**YOUR OBJECTIVE**
Each line below is to be written out once more, precisely as given.

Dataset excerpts
:::::

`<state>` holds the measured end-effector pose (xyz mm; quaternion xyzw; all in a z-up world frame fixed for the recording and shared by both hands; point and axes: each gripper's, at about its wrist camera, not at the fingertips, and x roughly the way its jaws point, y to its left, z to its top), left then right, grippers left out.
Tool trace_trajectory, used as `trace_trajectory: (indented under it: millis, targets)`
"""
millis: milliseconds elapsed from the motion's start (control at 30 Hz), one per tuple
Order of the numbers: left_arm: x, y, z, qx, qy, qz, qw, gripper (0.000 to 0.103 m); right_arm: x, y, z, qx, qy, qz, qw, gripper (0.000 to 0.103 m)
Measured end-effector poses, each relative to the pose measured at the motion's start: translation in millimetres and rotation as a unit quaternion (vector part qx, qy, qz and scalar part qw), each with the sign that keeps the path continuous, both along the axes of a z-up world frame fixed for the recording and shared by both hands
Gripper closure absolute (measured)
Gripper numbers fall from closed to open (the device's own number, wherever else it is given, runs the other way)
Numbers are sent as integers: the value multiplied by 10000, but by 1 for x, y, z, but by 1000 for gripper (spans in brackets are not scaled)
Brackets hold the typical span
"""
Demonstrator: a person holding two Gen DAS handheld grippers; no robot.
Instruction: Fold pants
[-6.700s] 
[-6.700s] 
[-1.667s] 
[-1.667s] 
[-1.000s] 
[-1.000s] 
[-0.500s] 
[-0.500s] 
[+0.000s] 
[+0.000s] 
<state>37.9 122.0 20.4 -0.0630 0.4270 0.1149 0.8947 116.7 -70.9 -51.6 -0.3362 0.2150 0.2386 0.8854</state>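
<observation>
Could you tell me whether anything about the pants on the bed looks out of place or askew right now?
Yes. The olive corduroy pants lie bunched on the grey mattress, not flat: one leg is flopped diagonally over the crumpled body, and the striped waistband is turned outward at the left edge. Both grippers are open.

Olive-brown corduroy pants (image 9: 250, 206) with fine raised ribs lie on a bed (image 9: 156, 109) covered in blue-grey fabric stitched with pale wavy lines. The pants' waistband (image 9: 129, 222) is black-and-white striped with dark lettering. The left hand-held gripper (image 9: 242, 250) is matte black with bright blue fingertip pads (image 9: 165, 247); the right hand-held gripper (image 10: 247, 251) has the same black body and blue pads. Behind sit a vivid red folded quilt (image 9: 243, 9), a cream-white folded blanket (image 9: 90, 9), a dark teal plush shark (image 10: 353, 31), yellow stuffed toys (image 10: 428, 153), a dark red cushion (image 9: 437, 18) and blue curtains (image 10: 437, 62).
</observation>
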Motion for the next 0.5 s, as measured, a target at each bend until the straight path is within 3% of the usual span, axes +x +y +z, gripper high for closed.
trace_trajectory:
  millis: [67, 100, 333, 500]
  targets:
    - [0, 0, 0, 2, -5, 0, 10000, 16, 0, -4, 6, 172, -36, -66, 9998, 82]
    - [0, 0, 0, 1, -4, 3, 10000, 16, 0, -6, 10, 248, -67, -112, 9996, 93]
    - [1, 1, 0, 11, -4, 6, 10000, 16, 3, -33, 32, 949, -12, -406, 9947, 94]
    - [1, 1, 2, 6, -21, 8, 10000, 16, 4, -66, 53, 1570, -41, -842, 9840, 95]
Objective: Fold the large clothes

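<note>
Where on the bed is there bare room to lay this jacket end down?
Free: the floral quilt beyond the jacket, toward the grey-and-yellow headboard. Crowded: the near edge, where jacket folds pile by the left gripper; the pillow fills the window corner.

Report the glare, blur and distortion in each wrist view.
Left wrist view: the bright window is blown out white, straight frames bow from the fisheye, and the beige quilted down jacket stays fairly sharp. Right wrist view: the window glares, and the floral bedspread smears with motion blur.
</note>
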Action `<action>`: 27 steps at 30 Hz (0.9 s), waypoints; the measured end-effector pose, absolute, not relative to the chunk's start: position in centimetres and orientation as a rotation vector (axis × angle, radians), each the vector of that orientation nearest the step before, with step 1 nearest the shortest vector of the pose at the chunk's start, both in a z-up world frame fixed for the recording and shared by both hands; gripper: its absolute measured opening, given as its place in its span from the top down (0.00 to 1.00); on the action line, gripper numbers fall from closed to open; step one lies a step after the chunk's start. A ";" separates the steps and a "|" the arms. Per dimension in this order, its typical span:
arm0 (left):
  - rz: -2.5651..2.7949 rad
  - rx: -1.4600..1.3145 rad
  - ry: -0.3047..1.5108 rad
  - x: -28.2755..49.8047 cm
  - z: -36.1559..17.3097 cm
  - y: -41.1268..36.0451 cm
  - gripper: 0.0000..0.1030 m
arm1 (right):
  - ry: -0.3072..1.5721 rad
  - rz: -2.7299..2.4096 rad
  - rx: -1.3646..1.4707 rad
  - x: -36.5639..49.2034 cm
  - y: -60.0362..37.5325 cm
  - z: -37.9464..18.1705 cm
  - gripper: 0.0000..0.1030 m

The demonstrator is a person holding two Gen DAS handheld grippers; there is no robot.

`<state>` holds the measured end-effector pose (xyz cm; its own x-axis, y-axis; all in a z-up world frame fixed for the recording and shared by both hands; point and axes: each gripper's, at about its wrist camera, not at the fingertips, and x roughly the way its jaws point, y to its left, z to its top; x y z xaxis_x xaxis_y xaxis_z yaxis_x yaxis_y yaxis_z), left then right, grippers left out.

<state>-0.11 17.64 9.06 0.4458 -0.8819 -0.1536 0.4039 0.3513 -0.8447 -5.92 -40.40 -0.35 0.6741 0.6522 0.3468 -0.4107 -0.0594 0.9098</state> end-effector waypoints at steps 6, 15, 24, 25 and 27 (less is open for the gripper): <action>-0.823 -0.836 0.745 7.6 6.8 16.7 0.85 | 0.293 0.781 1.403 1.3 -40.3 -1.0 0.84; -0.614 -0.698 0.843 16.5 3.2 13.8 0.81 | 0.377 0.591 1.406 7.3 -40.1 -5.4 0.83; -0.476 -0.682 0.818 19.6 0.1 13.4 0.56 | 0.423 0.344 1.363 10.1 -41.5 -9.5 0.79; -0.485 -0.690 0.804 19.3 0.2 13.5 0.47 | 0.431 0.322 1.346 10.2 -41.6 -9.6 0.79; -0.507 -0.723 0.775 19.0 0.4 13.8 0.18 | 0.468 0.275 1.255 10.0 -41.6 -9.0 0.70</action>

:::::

**FINAL ANSWER**
`<state>` holds the measured end-effector pose (xyz mm; quaternion xyzw; all in a z-up world frame fixed for the recording and shared by both hands; point and axes: each gripper's, at about its wrist camera, not at the fingertips, and x roughly the way its jaws point, y to its left, z to its top), left then right, grippers left out.
Tool trace_trajectory, used as `trace_trajectory: (indented under it: millis, targets)`
"""
millis: milliseconds elapsed from the motion's start (control at 30 Hz), one per tuple
Order of the numbers: left_arm: x, y, z, qx, qy, qz, qw, gripper (0.000 to 0.103 m); right_arm: x, y, z, qx, qy, qz, qw, gripper (0.000 to 0.103 m)
Measured end-effector poses, each relative to the pose measured at the motion's start: translation in millimetres and rotation as a unit quaternion (vector part qx, qy, qz and scalar part qw), each with the sign that keeps the path continuous, both along the axes of a z-up world frame fixed for the recording and shared by both hands
Gripper closure absolute (measured)
Gripper numbers fall from closed to open (the device's own number, wherever else it is given, runs the other way)
Numbers are sent as integers: the value multiplied by 10000, but by 1 for x, y, z, but by 1000 for gripper (spans in brackets are not scaled)
Brackets hold the typical span
"""
Demonstrator: a person holding two Gen DAS handheld grippers; no robot.
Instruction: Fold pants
[-6.700s] 
[-6.700s] 
[-1.667s] 
[-1.667s] 
[-1.000s] 
[-1.000s] 
[-0.500s] 
[-0.500s] 
[+0.000s] 
[+0.000s] 
<state>37.9 122.0 20.4 -0.0630 0.4270 0.1149 0.8947 116.7 -70.9 -51.6 -0.3362 0.2150 0.2386 0.8854</state>
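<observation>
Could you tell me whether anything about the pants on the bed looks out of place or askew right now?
Yes. The olive corduroy pants lie bunched on the grey mattress, not flat: one leg is flopped diagonally over the crumpled body, and the striped waistband is turned outward at the left edge. Both grippers are open.

Olive-brown corduroy pants (image 9: 250, 206) with fine raised ribs lie on a bed (image 9: 156, 109) covered in blue-grey fabric stitched with pale wavy lines. The pants' waistband (image 9: 129, 222) is black-and-white striped with dark lettering. The left hand-held gripper (image 9: 242, 250) is matte black with bright blue fingertip pads (image 9: 165, 247); the right hand-held gripper (image 10: 247, 251) has the same black body and blue pads. Behind sit a vivid red folded quilt (image 9: 243, 9), a cream-white folded blanket (image 9: 90, 9), a dark teal plush shark (image 10: 353, 31), yellow stuffed toys (image 10: 428, 153), a dark red cushion (image 9: 437, 18) and blue curtains (image 10: 437, 62).
</observation>
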Motion for the next 0.5 s, as measured, a target at each bend until the straight path is within 3% of the usual span, axes +x +y +z, gripper high for closed.
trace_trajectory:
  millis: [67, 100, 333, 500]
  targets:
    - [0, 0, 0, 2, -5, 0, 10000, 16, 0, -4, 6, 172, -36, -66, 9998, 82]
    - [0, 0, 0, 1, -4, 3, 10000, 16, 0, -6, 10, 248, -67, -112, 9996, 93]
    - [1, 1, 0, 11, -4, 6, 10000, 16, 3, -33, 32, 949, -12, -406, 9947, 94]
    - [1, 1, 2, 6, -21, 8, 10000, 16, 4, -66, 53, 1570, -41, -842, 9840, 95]
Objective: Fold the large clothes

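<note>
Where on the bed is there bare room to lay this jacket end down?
Free: the floral quilt beyond the jacket, toward the grey-and-yellow headboard. Crowded: the near edge, where jacket folds pile by the left gripper; the pillow fills the window corner.

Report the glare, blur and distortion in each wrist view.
Left wrist view: the bright window is blown out white, straight frames bow from the fisheye, and the beige quilted down jacket stays fairly sharp. Right wrist view: the window glares, and the floral bedspread smears with motion blur.
</note>
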Action `<action>`: 27 steps at 30 Hz (0.9 s), waypoints; the measured end-effector pose, absolute, not relative to the chunk's start: position in centimetres and orientation as a rotation vector (axis × angle, radians), each the vector of that orientation nearest the step before, with step 1 nearest the shortest vector of the pose at the chunk's start, both in a z-up world frame fixed for the recording and shared by both hands; gripper: its absolute measured opening, given as its place in its span from the top down (0.00 to 1.00); on the action line, gripper numbers fall from closed to open; step one lies a step after the chunk's start. A ";" separates the steps and a "|" the arms. Per dimension in this order, its typical span:
arm0 (left):
  - rz: -2.5651..2.7949 rad
  - rx: -1.4600..1.3145 rad
  - ry: -0.3047..1.5108 rad
  - x: -28.2755..49.8047 cm
  - z: -36.1559..17.3097 cm
  - y: -41.1268..36.0451 cm
  - gripper: 0.0000..0.1030 m
arm1 (right):
  - ry: -0.3072..1.5721 rad
  - rz: -2.7299..2.4096 rad
  - rx: -1.3646..1.4707 rad
  - x: -36.5639..49.2034 cm
  - y: -60.0362..37.5325 cm
  - z: -37.9464..18.1705 cm
  - gripper: 0.0000..0.1030 m

The demonstrator is a person holding two Gen DAS handheld grippers; there is no robot.

`<state>` holds the measured end-effector pose (xyz cm; its own x-axis, y-axis; all in a z-up world frame fixed for the recording and shared by both hands; point and axes: each gripper's, at about its wrist camera, not at the fingertips, and x roughly the way its jaws point, y to its left, z to its top; x y z xaxis_x xaxis_y xaxis_z yaxis_x yaxis_y yaxis_z), left then right, grippers left out.

<state>-0.11 17.64 9.06 0.4458 -0.8819 -0.1536 0.4039 0.3513 -0.8447 -5.92 -40.40 -0.35 0.6741 0.6522 0.3468 -0.4107 -0.0594 0.9098</state> end-effector waypoints at steps 6, 15, 24, 25 and 27 (less is open for the gripper): <action>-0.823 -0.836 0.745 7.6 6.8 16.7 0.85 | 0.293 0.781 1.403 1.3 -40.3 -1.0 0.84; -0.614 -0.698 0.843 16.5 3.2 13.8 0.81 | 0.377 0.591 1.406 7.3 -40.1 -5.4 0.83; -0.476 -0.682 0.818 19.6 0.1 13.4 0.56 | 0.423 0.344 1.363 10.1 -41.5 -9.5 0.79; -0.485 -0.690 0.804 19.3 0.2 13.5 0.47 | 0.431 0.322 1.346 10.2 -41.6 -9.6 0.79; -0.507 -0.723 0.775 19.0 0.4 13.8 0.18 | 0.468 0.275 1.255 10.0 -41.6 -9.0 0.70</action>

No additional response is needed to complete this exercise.